**Task description**
All of the data below should be returned exactly.

**Data shown**
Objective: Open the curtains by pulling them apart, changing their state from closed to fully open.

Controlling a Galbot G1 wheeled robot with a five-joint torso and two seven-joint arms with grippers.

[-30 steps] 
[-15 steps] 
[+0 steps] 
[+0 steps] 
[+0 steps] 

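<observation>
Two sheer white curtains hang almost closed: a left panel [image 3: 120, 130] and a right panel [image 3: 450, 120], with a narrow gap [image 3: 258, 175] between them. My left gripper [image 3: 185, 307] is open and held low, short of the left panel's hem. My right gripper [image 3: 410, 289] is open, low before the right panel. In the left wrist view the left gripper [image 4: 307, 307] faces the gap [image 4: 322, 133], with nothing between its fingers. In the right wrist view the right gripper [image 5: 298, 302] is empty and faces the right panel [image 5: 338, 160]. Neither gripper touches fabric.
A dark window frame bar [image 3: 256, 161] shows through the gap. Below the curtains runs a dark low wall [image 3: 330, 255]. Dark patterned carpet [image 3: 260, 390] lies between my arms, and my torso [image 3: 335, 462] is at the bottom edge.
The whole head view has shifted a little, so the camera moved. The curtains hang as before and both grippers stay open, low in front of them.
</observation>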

**Response to this exercise**
Objective: Open the curtains by pulling them apart, changing their state from closed to fully open.

Controlling a Galbot G1 wheeled robot with a five-joint torso and two seven-joint arms with grippers.

[-30 steps] 
[-15 steps] 
[+0 steps] 
[+0 steps] 
[+0 steps] 

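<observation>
Two sheer white curtains hang almost closed: a left panel [image 3: 120, 130] and a right panel [image 3: 450, 120], with a narrow gap [image 3: 258, 175] between them. My left gripper [image 3: 185, 307] is open and held low, short of the left panel's hem. My right gripper [image 3: 410, 289] is open, low before the right panel. In the left wrist view the left gripper [image 4: 307, 307] faces the gap [image 4: 322, 133], with nothing between its fingers. In the right wrist view the right gripper [image 5: 298, 302] is empty and faces the right panel [image 5: 338, 160]. Neither gripper touches fabric.
A dark window frame bar [image 3: 256, 161] shows through the gap. Below the curtains runs a dark low wall [image 3: 330, 255]. Dark patterned carpet [image 3: 260, 390] lies between my arms, and my torso [image 3: 335, 462] is at the bottom edge.
The whole head view has shifted a little, so the camera moved. The curtains hang as before and both grippers stay open, low in front of them.
</observation>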

The requested output has now been given in full.